> **Activity**:
Reproduce the entire listing below exactly.

########

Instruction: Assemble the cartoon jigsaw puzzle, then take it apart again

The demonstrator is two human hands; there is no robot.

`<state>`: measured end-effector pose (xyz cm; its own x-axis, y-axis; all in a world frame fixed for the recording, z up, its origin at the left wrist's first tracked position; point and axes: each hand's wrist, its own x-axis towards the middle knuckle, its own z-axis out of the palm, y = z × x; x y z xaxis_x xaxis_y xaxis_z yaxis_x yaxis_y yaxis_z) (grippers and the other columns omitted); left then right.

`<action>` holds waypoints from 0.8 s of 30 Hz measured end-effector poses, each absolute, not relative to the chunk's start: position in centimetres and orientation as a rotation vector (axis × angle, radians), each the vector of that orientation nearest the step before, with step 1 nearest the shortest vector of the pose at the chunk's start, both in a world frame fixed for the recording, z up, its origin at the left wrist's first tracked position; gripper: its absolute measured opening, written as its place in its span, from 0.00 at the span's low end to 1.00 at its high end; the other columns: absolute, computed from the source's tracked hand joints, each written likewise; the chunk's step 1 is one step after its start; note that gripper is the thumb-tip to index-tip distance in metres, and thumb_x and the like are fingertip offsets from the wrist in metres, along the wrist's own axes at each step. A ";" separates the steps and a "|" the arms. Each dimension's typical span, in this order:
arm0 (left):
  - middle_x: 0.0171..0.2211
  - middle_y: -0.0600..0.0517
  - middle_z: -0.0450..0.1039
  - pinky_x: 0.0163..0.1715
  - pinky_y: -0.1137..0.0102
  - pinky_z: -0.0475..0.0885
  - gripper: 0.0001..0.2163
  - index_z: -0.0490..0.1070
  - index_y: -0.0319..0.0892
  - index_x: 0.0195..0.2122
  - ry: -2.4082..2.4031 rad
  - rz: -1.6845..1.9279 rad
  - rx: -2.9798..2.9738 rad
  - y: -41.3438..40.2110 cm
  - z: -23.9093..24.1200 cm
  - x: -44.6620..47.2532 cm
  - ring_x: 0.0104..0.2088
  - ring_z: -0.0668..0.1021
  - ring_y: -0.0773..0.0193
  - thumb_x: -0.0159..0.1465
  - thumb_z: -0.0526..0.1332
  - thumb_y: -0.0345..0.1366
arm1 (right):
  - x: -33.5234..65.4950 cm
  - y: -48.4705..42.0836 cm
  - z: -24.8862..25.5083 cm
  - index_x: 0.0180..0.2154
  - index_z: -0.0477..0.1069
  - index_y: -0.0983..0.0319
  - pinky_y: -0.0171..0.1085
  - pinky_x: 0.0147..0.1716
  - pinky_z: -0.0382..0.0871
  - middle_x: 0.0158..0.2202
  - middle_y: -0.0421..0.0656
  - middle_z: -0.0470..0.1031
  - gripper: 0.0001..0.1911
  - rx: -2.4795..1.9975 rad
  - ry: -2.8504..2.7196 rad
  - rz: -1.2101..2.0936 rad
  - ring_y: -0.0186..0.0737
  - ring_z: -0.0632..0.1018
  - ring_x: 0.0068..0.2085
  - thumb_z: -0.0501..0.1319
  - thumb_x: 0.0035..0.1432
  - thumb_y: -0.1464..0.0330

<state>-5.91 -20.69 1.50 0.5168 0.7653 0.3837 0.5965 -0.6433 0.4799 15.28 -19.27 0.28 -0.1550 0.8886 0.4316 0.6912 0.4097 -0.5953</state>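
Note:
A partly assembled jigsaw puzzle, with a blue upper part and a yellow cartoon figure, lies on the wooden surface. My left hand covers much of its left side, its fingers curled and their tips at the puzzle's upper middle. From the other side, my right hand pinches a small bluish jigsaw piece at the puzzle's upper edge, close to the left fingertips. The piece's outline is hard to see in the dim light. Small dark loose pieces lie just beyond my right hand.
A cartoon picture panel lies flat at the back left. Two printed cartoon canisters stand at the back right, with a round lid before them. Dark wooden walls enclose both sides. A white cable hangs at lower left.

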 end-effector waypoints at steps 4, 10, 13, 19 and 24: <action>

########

> **Finished exercise**:
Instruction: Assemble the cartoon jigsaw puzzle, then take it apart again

The demonstrator is two human hands; there is no robot.

`<state>`: measured end-effector pose (xyz cm; its own x-axis, y-axis; all in a world frame fixed for the recording, z up, its origin at the left wrist's first tracked position; point and axes: each hand's wrist, its own x-axis towards the middle knuckle, its own z-axis out of the palm, y = z × x; x y z xaxis_x xaxis_y xaxis_z yaxis_x yaxis_y yaxis_z) (grippers and the other columns omitted); left then right.

`<action>` holds waypoints from 0.8 s of 30 Hz measured end-effector poses, each absolute, not relative to the chunk's start: position in centimetres and orientation as a rotation vector (axis × angle, radians), each the vector of that orientation nearest the step before, with step 1 nearest the shortest vector of the pose at the chunk's start, both in a world frame fixed for the recording, z up, its origin at the left wrist's first tracked position; gripper: its absolute measured opening, written as its place in its span, from 0.00 at the span's low end to 1.00 at its high end; the other columns: absolute, computed from the source's tracked hand joints, each written likewise; the chunk's step 1 is one step after its start; note that gripper is the thumb-tip to index-tip distance in metres, and thumb_x and the like are fingertip offsets from the wrist in metres, along the wrist's own axes at each step. A ";" separates the steps and a "|" the arms. Each dimension's typical span, in this order:
arm0 (left):
  - middle_x: 0.0171..0.2211
  - middle_y: -0.0600..0.0517
  - middle_z: -0.0450..0.1039
  - pinky_x: 0.0163..0.1715
  - pinky_y: -0.1137..0.0102
  - pinky_z: -0.0475..0.0885
  - gripper: 0.0001..0.2163
  - index_z: -0.0490..0.1070
  - index_y: -0.0319..0.0892
  - index_x: 0.0195..0.2122
  - ry: -2.4082..2.4031 rad
  - rz: -1.6845..1.9279 rad
  - rx: -2.9798..2.9738 rad
  - y: -41.3438..40.2110 cm
  - z: -23.9093..24.1200 cm
  - x: -44.6620..47.2532 cm
  - ring_x: 0.0104..0.2088
  - ring_z: -0.0668..0.1021
  - ring_y: -0.0773..0.0193
  - thumb_x: -0.0159..0.1465
  - thumb_z: -0.0526..0.1332
  - thumb_y: -0.0345..0.1366
arm1 (right):
  - x: -33.5234..65.4950 cm
  - y: -48.4705..42.0836 cm
  - z: -24.8862..25.5083 cm
  - index_x: 0.0180..0.2154
  - index_z: -0.0477..0.1069
  - index_y: -0.0983..0.0319
  - pinky_y: -0.0171..0.1085
  - pinky_x: 0.0147..0.1716
  - pinky_z: -0.0382..0.0871
  - middle_x: 0.0158..0.2202
  - middle_y: -0.0421..0.0656
  - middle_z: -0.0470..0.1031
  - gripper: 0.0001..0.1911
  - rx: -2.4795..1.9975 rad
  - ry: -2.8504..2.7196 rad
  - rz: -1.2101..2.0936 rad
  - ring_y: -0.0186..0.0737
  - ring_z: -0.0632..0.1018
  - ring_x: 0.0068..0.2085
  - thumb_z: -0.0501..0.1319
  - thumb_x: 0.0035..0.1432
  - thumb_y: -0.1464..0.0330

<state>-5.91 -20.69 1.50 0.5168 0.7653 0.3837 0.5965 -0.6433 0.4799 15.28 -19.27 0.28 -0.1550 0.8886 0.4316 0.6912 0.4097 -0.5953</state>
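Note:
A partly assembled jigsaw puzzle, with a blue upper part and a yellow cartoon figure, lies on the wooden surface. My left hand covers much of its left side, its fingers curled and their tips at the puzzle's upper middle. From the other side, my right hand pinches a small bluish jigsaw piece at the puzzle's upper edge, close to the left fingertips. The piece's outline is hard to see in the dim light. Small dark loose pieces lie just beyond my right hand.
A cartoon picture panel lies flat at the back left. Two printed cartoon canisters stand at the back right, with a round lid before them. Dark wooden walls enclose both sides. A white cable hangs at lower left.
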
 end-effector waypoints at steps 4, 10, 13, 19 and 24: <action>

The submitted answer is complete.